Mas, o que importa em tudo isso são as fascinantes sugestões simbólicas do quadro de Dalí. Gala (a esposa de Dalí) pode ser vista ao pé da cruz hipercúbica (tomando o lugar da mãe de Cristo nos quadros tradicionais da crucificação, ou talvez de Maria Madalena), e o próprio Cristo é representado através do corpo imaculado (sem chagas) de um homem. O corpo rijo e tenso do Cristo se contorce de dor, mas não esta preso por cravos à cruz hipercúbica (seu corpo flutua dentro dela).

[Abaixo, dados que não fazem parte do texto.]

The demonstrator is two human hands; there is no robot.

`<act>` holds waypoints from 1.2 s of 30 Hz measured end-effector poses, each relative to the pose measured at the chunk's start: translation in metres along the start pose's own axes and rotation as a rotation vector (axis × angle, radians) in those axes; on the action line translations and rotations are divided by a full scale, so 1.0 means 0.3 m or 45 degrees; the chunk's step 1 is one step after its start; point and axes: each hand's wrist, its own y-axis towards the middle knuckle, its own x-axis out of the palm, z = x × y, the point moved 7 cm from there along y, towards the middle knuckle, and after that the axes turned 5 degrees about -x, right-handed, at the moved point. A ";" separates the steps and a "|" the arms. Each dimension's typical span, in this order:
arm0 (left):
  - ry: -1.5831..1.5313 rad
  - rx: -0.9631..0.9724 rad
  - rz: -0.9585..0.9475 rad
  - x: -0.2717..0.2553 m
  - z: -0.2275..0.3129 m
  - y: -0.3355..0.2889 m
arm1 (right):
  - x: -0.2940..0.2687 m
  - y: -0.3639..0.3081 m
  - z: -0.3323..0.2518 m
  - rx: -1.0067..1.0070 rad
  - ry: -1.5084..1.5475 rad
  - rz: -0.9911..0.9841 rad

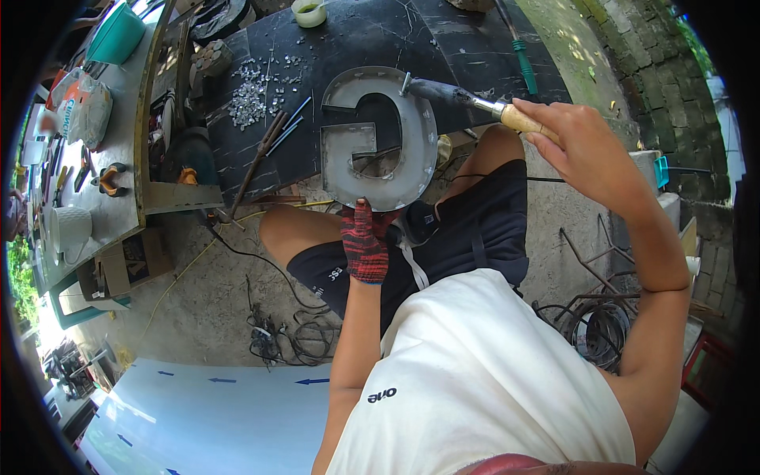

O quadro de Dalí é carregado de significados. Principalmente os possíveis significados das intrigantes sugestões de um extenso jogo de DUALIDADES: o muito claro do primeiro plano (aquilo que se oferece de perto à visão) e o muito escuro do fundo (o mistério que está além da visão); a nudez do Cristo (o mundo da espiritualidade e da inocência) e as vestes excessivas de sua mãe (o mundo do pecado e da vergonha); sua mãe pesadamente plantada no chão (a materialidade) e o Cristo flutuando no espaço (a espiritualidade); a mãe que olha para o Cristo (para o que está perto e claro) e o Cristo que olha para o escuro vazio (para o mistério que está além de nossa visão); a área do céu (onde se encontra o Cristo) bem maior do que a área do chão (onde se encontra sua mãe); a mão flácida de sua mãe (sem expressar sofrimento) e as mãos contorcidas do Cristo (expressando sofrimento); a posição calma e amena de sua mãe e a posição rija do Cristo; o elemento religioso (o Cristo) e o elemento científico (o hipercubo); a cruz plana (um elemento bidimensional) onde Cristo foi crucificado e a cruz de cubos (um elemento tridimensional) onde Cristo se “dobrará” em espírito; o grande (o espiritual) e o pequeno (o mundano), pois o tamanho do corpo do Cristo é duas vezes maior do que o de sua mãe.


Tudo isso sugere claramente a existência de DOIS MUNDOS bastante distintos. E esta existência de dois mundos, de duas dimensões distintas (da quarta e da terceira dimensão, do mundo espiritual e do mundo físico), é fortemente argumentada pela presença do hipercubo como a cruz de Cristo. O hipercubo sugere os “desdobramentos” (as revelações) do mundo espiritual (da quarta dimensão) em nosso mundo físico (da terceira dimensão). O desdobramento da dor espiritual em dor física (a dor física como projeção da dor espiritual em nosso mundo); o Deus, ente do mundo espiritual, da quarta dimensão, que se desdobrou em carne e se fez homem (o Cristo como a projeção de Deus em nosso mundo, como revelação do mundo espiritual em nosso mundo, como tentativa de comunicação entre duas dimensões quase incomunicáveis).
A nossa impossibilidade de visualizar um hipercubo montado na quarta dimensão se apresenta no quadro como a nossa impossibilidade de visualizar o mundo espiritual. O desdobramento do hipercubo em nosso mundo (como oito cubos em forma de cruz) apenas nos enche de perplexidade e nem sequer conseguimos esboçar a menor idéia de como ele seria montado. Da mesma forma, a presença de Cristo em nosso mundo nos enche de perplexidade e nem sequer conseguimos compreender como seria o mundo espiritual do qual ele seria a projeção.


Sem dúvida alguma, este quadro de Dalí é uma das mais belas expressões do mistério que envolve a impossibilidade de comunicação entre dois mundos incompatíveis.
Mas, quem conhece um pouco de Dalí sabe muito bem que por trás daquele bigodinho infame existia um macromaníaco, e não seria de se espantar que ele tivesse o topete de se retratar como “O Próprio”. E aí teríamos mais uma dualidade: a Paixão de Cristo pela humanidade (um relacionamento espiritual) e a paixão entre Dalí e Gala (um relacionamento mundano, sendo Maria Madalena representada por Gala e Cristo por Dalí). Uma pessoa provocadora e sedenta por manchetes estardalhantes, como era Dalí, provavelmente teria pensando nesta última possibilidade.